DataHub is made up of a generic backend and a React-based UI. Original DataHub blog post talks about the design extensively and mentions some of the features of DataHub. Our open sourcing blog post also provides a comparison of some features between LinkedIn production DataHub vs open source DataHub. Below is a list of the latest features that are available in DataHub, as well as ones that will soon become available.
Entities:
Datasets
Search: full-text & advanced search, search ranking
Browse: browsing through a configurable hierarchy
Schema: table & document schema in tabular and JSON format
Coarse grain lineage: support for lineage at the dataset level, tabular & graphical visualization of downstreams/upstreams
Ownership: surfacing owners of a dataset, viewing datasets you own
Dataset life-cycle management: deprecate/undeprecate, surface removed datasets and tag it with “removed”
Institutional knowledge: support for adding free form doc to any dataset
Fine grain lineage: support for lineage at the field level
Social actions: likes, follows, bookmarks
Compliance management: field level tag based compliance editing
Top users: frequent users of a dataset
Users & Groups
Search: full-text & advanced search, search ranking
Browse: browsing through a configurable hierarchy
Profile editing: LinkedIn style professional profile editing such as summary, skills
Dashboards & Charts
Search: full-text & advanced search, search ranking
Basic information: ownership, location. Link to external service for viewing the dashboard.
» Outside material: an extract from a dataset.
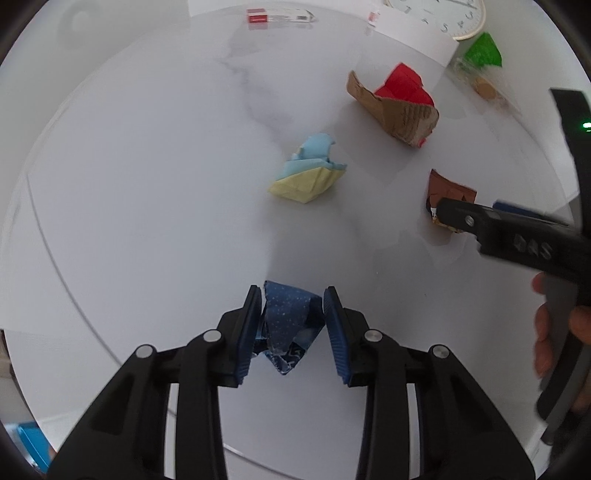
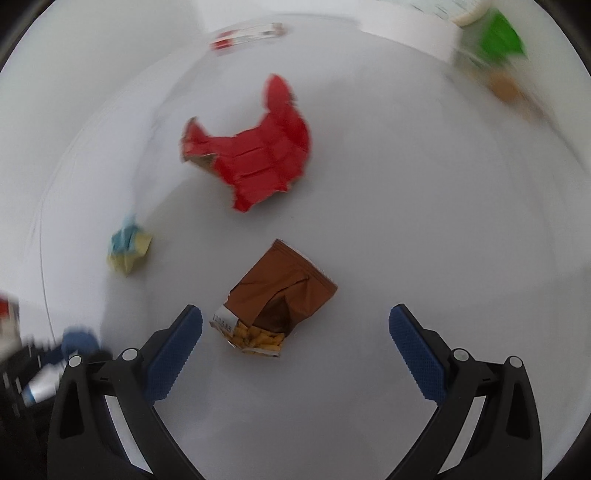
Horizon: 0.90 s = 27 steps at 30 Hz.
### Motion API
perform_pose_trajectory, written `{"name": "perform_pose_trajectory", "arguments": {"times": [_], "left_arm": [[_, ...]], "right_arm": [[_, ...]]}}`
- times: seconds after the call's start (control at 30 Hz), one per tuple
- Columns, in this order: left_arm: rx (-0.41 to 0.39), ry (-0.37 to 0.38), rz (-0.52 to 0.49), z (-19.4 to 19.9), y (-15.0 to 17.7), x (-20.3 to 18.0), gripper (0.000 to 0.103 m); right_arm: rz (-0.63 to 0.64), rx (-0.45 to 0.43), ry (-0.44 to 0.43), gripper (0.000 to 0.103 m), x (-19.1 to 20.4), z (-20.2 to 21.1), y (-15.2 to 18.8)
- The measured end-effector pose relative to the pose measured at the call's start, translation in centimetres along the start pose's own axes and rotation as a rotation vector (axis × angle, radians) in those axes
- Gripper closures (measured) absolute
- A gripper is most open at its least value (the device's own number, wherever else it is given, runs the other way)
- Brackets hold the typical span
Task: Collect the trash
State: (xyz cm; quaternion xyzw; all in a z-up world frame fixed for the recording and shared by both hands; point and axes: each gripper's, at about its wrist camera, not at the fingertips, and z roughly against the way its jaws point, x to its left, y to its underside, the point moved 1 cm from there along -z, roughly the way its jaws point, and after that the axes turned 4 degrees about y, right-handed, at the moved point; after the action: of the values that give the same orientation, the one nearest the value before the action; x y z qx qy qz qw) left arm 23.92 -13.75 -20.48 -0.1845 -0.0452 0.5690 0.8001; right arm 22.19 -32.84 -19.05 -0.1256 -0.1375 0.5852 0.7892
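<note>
My left gripper [image 1: 293, 295] is shut on a crumpled dark blue dotted paper [image 1: 288, 325], held just above the white table. A blue and yellow paper wad [image 1: 306, 171] lies ahead of it; it also shows in the right wrist view [image 2: 129, 249]. A torn red and brown cardboard piece [image 1: 397, 103] lies farther back right; it also shows in the right wrist view [image 2: 255, 158]. My right gripper [image 2: 295, 317] is open, jaws wide, just behind a brown snack wrapper [image 2: 277, 299]. In the left wrist view the right gripper's finger covers part of that wrapper [image 1: 448, 194].
The round white marble table [image 1: 166, 166] has a curved edge at left. At the back are a red and white box [image 1: 280, 16], a white card [image 1: 413, 29], a clock [image 1: 454, 18] and a green bag [image 1: 484, 51]. A blue object [image 1: 33, 443] sits low left.
</note>
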Motion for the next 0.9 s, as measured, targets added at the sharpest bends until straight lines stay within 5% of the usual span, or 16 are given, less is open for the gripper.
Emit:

Institutional knowledge: support for adding free form doc to any dashboards
Tasks & Pipelines
Search: full-text & advanced search, search ranking
Browse: browsing through a configurable hierarchy
Basic information:
Execution history: Executions and their status. Link to external service for viewing full info.
Tags
Globally defined: Tags provided a standardized set of labels that can be shared across all your entities
Supports entities and schemas: Tags can be applied at the entity level or for datasets, attached to schema fields.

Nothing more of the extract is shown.